North East Coastal Town est non seulement la matérialisation de la volonté du groupe d’évoluer, de mûrir, de grandir – une volonté qui avait déjà été exprimée à l’époque de A Picture of Good Health -, mais c’est aussi un « concept album », consacré à leur belle ville de Hull, à son héritage social, à la communauté ouvrière qui en a été le cœur et que l’effondrement progressif de l’activité industrielle anglaise a dévasté. On en arrive donc au paradoxe que l’amour que Mez Green porte à ses origines, et qu’il veut chanter ici, le conduit plutôt au désespoir, voire au cynisme : North East Costal Town est donc à la fois la célébration d’une région, mais c’est aussi un « feel bad record ». Et c’est là que, malgré l’évolution stylistique du groupe, on retrouve la pertinence de cet esprit punk qui était la signature de LIFE : la voix acide de Mez Green, entre Johnny Rotten et Mark E. Smith, vomit un malaise profond, et semble lutter en permanence contre la forme plus policée, plus artistique des morceaux.

Cette force remarquable d’un album qui ne vise pas à divertir n’est malheureusement pas dénuée de maladresses : il y a par exemple la longueur inutile d’un Duck Egg Blue, morceau très surprenant pour LIFE, qui dure six minutes mais où tout est dit au bout de trois, les problèmes de cohérence d’un disque qui semble perpétuellement sauter du coq à l’âne.
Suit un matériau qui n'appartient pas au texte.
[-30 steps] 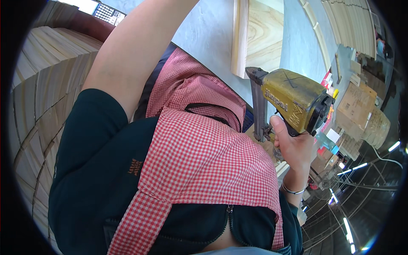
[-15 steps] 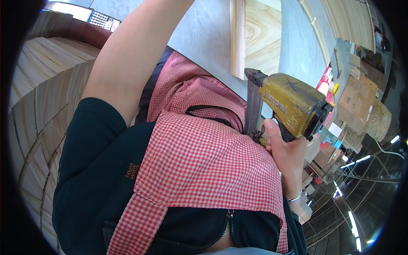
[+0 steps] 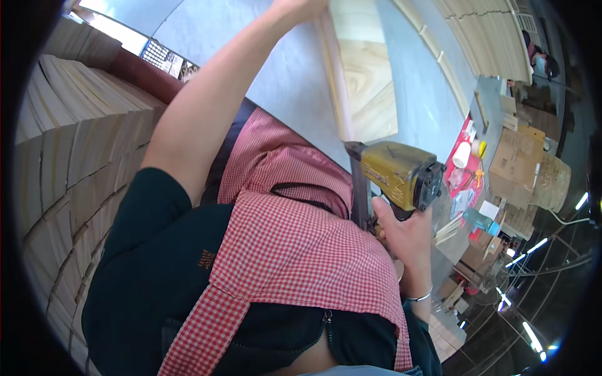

Mais il y a surtout le décalage entre le talent qu’a LIFE d’écrire des hymnes pour hooligans, faciles à reprendre en chœur ou à brailler au cours d’un concert survolté, et leur volonté de peindre par petites touches impressionnistes le malaise existentiel d’une population de plus en plus ignorée, voire invisible…

…. La quadrature du cercle, en quelque sorte… et la suite des aventures de LIFE confirmera ou non si le groupe a la capacité – le talent – de la résoudre.